Nieużyteczna część Hogwartu mieściła się po stronie zachodu. Obrastał ją skąpy, zielony bluszcz, parę suchych, żółtych, bądź pomarańczowych liści wpadło przez spore szpary w oknach na pierwszym piętrze.
Rose trzęsła się z zimna, kiedy szła przez korytarz. Na dworze wiał zimny, porywisty wiatr, hucząc z mocą w szkła okien, które pod wpływem siły przesuwały się o kilka milimetrów ze swojego stałego miejsca.
Dziewczyna westchnęła wiedząc, że jest spóźniona już kilka minut.

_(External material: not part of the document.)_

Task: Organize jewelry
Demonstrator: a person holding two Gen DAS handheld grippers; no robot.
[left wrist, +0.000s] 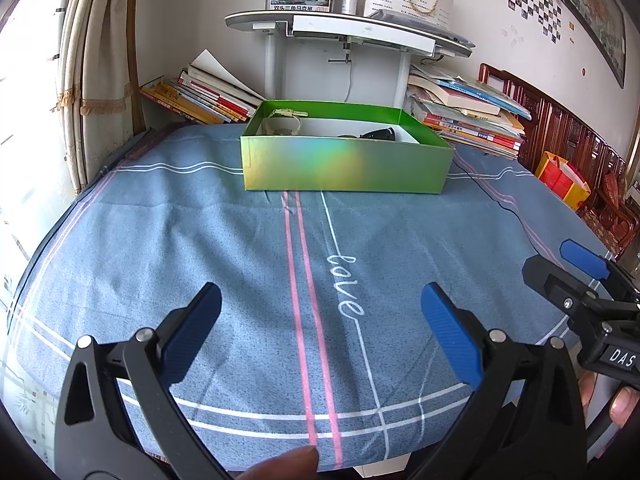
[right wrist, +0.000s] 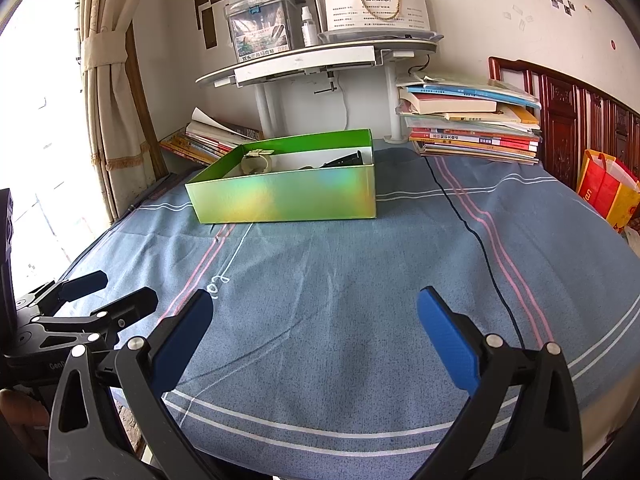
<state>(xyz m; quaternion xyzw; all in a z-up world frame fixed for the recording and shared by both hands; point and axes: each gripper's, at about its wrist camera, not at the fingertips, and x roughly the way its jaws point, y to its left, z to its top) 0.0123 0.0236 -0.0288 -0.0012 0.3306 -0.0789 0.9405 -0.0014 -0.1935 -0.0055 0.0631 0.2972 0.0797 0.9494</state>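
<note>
From the left wrist camera, the left gripper (left wrist: 320, 320) hovers over a blue bedsheet (left wrist: 240, 248), its fingers spread wide and holding nothing. Well ahead sits an open green box (left wrist: 346, 168) on the sheet; inside lie a pale bracelet (left wrist: 280, 125) at the left end and a dark item (left wrist: 378, 134) towards the right, too small to identify. From the right wrist camera, the right gripper (right wrist: 316, 328) is also spread apart and empty, near the bed's front edge. The same green box (right wrist: 286, 196) stands far ahead, holding the pale bracelet (right wrist: 256, 164) and a black strap (right wrist: 344, 160). Stacked books (right wrist: 472, 128) rest behind it.
</note>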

Mijała kolejno brudne, stare okna oraz zimne mury. Dopiero pod koniec korytarza, gdzie świece migocząc oświetlały jej drogę, dotarła do mosiężnych drzwi. Nie pukała, tylko chwyciła za klamkę i popchnęła je delikatnie wystawiając swoją głowę do środka. Weszła do dużego pomieszczenia, gdzie promienie zachodzącego słońca wpadały przez dwa duże okna, jedyne które były w pokoju, drewniana podłoga w kolorze dębu była wypolerowana, że z łatwością można było się w niej przejrzeć. Ściany były pomalowane w ciemnych kolorach, a na środku pomieszczenia stał duży, okrągły stół, przy nim stało siedem krzeseł. Tylko jedno miejsce było wolne.

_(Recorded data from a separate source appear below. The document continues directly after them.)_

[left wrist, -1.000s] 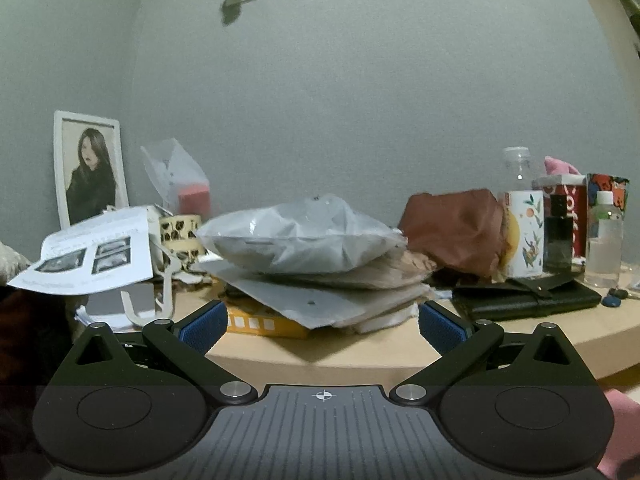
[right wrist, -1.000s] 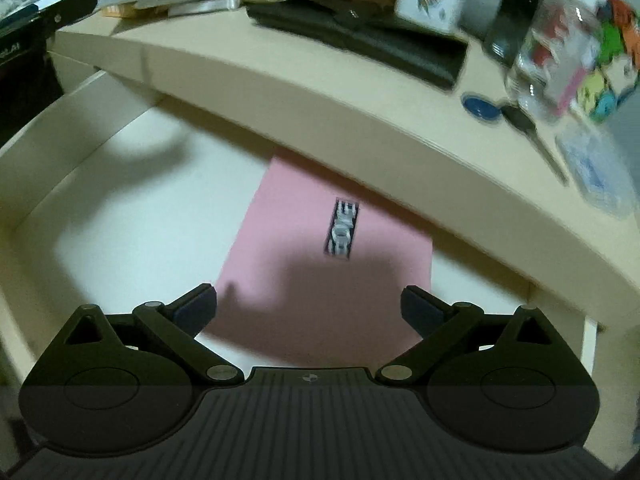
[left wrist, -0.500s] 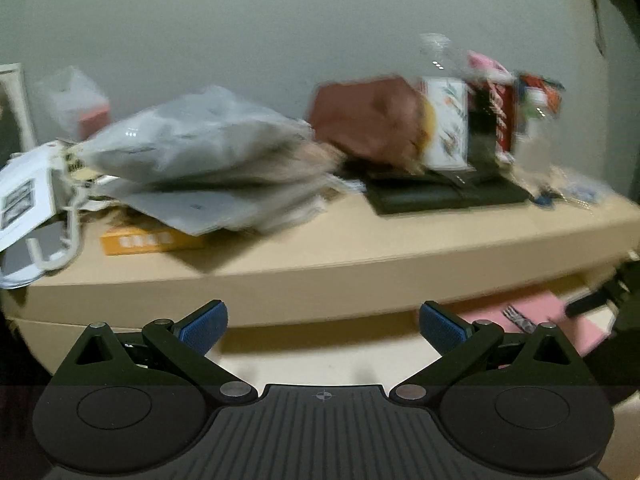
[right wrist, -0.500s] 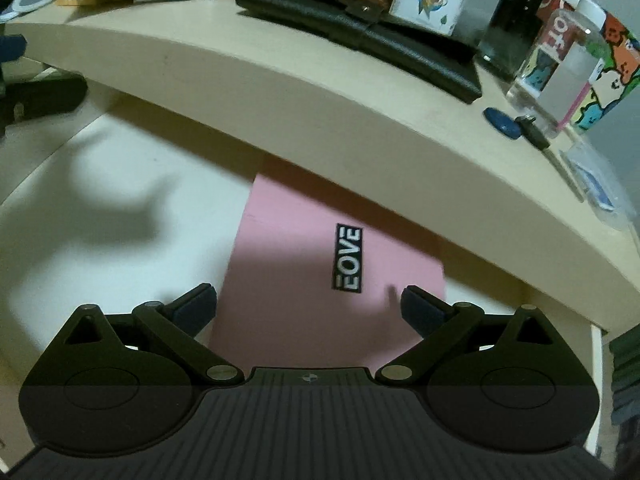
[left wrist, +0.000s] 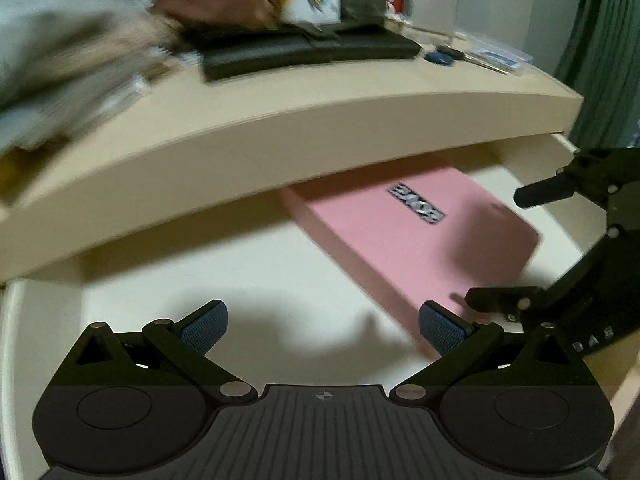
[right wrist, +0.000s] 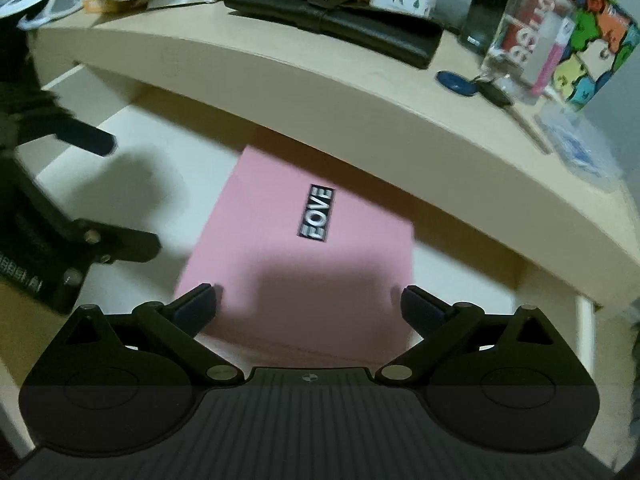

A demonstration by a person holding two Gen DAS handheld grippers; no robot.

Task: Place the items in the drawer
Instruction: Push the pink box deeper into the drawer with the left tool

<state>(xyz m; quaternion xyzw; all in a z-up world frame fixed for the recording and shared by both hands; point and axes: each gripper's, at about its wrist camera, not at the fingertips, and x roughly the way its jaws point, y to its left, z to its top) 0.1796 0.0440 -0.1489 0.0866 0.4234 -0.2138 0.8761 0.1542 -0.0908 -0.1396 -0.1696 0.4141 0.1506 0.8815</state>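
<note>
A flat pink box (right wrist: 288, 264) (left wrist: 416, 236) with a black label lies in the open white drawer (right wrist: 132, 144) (left wrist: 168, 292) under the beige desktop. My right gripper (right wrist: 310, 306) hangs open over the box's near edge, its fingers astride the box and nothing clamped. Over the drawer's bare left floor my left gripper (left wrist: 322, 322) stands open and empty. The right gripper (left wrist: 532, 252) also shows at the right of the left wrist view, and the left gripper (right wrist: 116, 192) at the left of the right wrist view.
The beige desktop (right wrist: 320, 92) overhangs the drawer's back. On it lie a black leather wallet (right wrist: 332, 24), a blue key fob with keys (right wrist: 464, 82), bottles and colourful boxes (right wrist: 560, 40), and a heap of bags and papers (left wrist: 68, 76). A green curtain (left wrist: 600, 40) hangs at the right.
My left gripper has swung down from facing the desktop clutter and moved right over the drawer. The right gripper moved closer over the pink box, which stays in the drawer.
</note>
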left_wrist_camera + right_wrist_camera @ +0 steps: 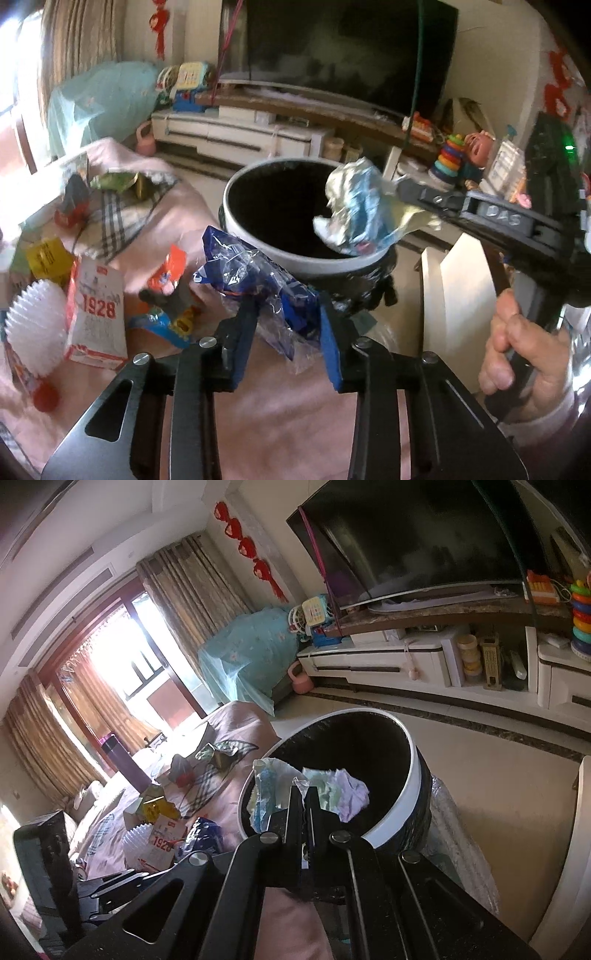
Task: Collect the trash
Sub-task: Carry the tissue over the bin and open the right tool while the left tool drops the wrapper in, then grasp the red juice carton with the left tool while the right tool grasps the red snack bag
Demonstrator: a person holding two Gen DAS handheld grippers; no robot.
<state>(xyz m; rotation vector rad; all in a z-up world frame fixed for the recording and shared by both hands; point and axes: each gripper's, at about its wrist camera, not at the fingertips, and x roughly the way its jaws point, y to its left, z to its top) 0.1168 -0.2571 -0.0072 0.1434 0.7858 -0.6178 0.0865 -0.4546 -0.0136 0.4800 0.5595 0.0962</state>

- Primus inter pares - głos rozniósł się po pomieszczeniu z echem.
Rose stanęła przed stołem nie rozumiejąc sentencji mężczyzny, ani tego gdzie podziali się pozostali uczniowie, na liście ukazało się ponad dwadzieścia nazwisk.
- Przepraszam za spóźnienie - powiedziała zmieszana.
Od stołu wstał w średnim wieku mężczyzna. Poruszał się z niedbałym wdziękiem, na jasnej twarzy zaświtał uśmiech ukazujący białe, równe zęby. Jego włosy były długie, jak na mężczyznę i lśniące w czarnym kolorze, lekko kręcone. Miał szare oczy i ostre rysy twarzy. Rose stanął dech w piersi, kiedy podszedł do niej uciskając jej rękę. Był brutalnie przystojny.
- Henry Hariss, miło mi.
- Rose Snape.
Jego wzrok zatrzymał się na jej twarzy przez dłuższą chwilę.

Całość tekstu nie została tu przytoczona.